Joan Smith thought After the Crash was ‘one of the most remarkable books I’ve read in a long time’, Maxim Jakubowski called it ‘a compulsive page-turner’ and Barry Forshaw said ‘Michel Bussi knows exactly how to keep the reader turning page after page.’ So I was expecting great things, and maybe that was the part of the problem. I did read it compulsively – but only until about half way through, when I ran out of steam and found I couldn’t – or rather didn’t want to – suspend my disbelief any longer. Yes, it’s a brilliant premise. A baby survives a plane crash in which everyone else dies and two families fight over which of them she belongs to. I won’t say exactly when I guessed the answer to this conundrum and the final twist in a very convoluted plot, because that might constitute a spoiler, but it was pretty early on. I hope I wasn’t going to be right, but I was.

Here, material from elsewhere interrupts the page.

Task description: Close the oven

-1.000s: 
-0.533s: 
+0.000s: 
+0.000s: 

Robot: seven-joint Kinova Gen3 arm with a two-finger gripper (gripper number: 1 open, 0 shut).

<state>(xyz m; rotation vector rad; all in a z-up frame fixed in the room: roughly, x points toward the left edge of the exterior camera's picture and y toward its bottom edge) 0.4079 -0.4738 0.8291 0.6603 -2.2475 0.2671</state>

This got me thinking about the challenges of writing for a crime fiction readership, which includes of course other crime writers. Like many other readers (and writers) I must have read thousands of crime novels, and these days I am rarely surprised by a plot twist, though I love it when it happens. Just at the moment I am especially obsessed with plots as I am plotting a novel myself, so maybe that too was part of my problem with After the Crash. I was too conscious of the machinery. Sometimes that doesn’t matter as long as I am enjoying other aspects of the book, the setting, the characters, whatever. In fact, I often reread favourite crime novels, knowing perfectly well who did it. But this time I did mind and I ground to a halt.
So how do you feel? Are you disappointed if the writer doesn’t manage to fool you, or are you happy to go along for the ride anyway?